→ **Records for the exercise**:
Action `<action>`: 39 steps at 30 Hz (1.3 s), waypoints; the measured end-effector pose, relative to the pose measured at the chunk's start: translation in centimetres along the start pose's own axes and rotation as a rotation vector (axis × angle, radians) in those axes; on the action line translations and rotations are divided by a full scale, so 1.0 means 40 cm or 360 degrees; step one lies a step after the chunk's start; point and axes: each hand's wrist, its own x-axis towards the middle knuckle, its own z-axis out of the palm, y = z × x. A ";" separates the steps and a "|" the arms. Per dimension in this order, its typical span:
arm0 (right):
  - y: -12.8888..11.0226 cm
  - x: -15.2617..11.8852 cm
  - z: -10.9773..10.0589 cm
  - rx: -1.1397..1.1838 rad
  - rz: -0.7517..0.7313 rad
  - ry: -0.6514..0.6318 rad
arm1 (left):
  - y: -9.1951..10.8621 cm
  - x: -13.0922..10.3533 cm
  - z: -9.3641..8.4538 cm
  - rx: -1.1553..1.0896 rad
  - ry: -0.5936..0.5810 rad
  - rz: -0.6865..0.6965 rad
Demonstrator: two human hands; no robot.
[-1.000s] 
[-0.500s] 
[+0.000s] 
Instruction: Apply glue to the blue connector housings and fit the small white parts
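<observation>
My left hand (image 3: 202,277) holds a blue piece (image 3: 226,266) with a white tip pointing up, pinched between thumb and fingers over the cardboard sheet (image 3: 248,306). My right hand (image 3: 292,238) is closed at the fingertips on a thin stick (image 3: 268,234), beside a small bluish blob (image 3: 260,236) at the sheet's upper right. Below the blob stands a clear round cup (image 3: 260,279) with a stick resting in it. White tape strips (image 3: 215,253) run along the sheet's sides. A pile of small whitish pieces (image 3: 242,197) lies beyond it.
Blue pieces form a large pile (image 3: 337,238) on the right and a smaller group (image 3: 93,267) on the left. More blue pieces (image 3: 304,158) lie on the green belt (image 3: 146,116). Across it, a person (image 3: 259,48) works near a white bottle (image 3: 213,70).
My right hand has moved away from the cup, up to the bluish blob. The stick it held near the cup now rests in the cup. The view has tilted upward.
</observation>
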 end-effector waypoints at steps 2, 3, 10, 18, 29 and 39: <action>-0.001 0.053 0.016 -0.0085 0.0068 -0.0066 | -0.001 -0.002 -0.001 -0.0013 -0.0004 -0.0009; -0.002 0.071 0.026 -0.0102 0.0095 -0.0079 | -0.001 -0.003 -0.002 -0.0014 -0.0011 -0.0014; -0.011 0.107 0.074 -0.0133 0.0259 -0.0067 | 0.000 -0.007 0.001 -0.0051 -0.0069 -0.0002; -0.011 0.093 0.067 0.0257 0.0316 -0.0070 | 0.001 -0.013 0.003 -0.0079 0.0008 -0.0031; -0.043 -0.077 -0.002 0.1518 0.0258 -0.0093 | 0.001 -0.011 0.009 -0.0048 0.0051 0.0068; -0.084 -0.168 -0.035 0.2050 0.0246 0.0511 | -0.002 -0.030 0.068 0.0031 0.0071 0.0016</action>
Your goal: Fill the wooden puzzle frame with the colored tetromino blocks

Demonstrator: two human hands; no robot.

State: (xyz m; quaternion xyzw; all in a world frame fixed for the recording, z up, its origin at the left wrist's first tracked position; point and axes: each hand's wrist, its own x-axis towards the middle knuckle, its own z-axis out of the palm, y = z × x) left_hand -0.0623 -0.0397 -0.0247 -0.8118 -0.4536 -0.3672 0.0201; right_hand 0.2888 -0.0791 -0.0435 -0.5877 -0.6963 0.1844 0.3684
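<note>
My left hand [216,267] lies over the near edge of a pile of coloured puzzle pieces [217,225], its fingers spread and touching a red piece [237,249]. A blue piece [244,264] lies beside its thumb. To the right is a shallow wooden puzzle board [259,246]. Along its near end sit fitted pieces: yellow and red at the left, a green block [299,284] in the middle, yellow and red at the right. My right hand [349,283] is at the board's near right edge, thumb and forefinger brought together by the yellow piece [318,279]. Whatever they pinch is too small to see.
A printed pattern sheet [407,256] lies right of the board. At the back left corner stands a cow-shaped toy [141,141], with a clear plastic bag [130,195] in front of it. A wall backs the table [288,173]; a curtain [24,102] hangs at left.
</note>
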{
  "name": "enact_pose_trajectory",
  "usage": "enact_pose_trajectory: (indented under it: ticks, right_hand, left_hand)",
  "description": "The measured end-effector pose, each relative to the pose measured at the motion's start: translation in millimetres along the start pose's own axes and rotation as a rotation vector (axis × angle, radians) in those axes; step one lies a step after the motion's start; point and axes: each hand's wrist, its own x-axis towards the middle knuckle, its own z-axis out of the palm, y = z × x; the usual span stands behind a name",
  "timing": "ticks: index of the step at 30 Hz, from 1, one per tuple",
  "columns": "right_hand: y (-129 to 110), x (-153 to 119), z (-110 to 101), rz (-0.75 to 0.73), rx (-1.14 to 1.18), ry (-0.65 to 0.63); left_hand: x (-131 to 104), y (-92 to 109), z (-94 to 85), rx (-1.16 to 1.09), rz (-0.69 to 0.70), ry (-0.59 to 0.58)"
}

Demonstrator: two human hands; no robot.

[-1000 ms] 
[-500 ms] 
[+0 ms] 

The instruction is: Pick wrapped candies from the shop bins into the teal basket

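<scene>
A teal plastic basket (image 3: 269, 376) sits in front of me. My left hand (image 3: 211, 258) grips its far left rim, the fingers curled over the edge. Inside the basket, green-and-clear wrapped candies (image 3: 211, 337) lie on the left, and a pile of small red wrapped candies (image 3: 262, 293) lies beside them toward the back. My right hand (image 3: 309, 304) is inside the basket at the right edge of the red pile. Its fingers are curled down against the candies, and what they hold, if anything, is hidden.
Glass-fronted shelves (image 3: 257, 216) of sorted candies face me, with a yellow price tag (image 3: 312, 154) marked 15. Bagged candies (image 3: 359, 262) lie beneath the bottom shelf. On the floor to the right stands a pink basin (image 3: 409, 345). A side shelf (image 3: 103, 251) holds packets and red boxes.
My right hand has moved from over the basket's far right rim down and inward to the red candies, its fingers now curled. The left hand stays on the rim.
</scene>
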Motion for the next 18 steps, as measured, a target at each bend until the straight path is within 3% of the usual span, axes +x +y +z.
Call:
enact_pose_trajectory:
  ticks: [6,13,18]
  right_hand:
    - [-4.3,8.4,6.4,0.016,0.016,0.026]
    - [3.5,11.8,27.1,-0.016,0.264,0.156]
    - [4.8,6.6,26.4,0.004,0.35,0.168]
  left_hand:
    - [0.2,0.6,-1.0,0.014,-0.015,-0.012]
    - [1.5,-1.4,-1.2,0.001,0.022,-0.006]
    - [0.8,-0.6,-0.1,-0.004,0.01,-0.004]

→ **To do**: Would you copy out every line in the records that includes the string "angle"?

→ **Answer below**:
Action `<action>`: 39 steps at 30 Hz (1.3 s), waypoints; the measured end-effector pose, relative to the pose measured at the chunk's start: translation in centimetres along the start pose's own axes and rotation as a rotation vector (axis × angle, radians) in those axes; on the action line translations and rotations are divided by a full scale, so 1.0 means 40 cm or 360 degrees; step one lies a step after the chunk's start; point and axes: each hand's wrist, its own x-axis towards the middle knuckle, its own z-axis out of the palm, y = z × x. A ";" separates the steps and a "|" the arms. Per dimension in this order, its typical span:
  "description": "The measured end-effector pose, each relative to the pose measured at the motion's start: translation in millimetres along the start pose's own axes and rotation as a rotation vector (axis × angle, radians) in those axes; step one lies a step after the motion's start; point and axes: each hand's wrist, its own x-axis towards the middle knuckle, its own z-axis out of the palm, y = z × x; the usual span stands behind a name",

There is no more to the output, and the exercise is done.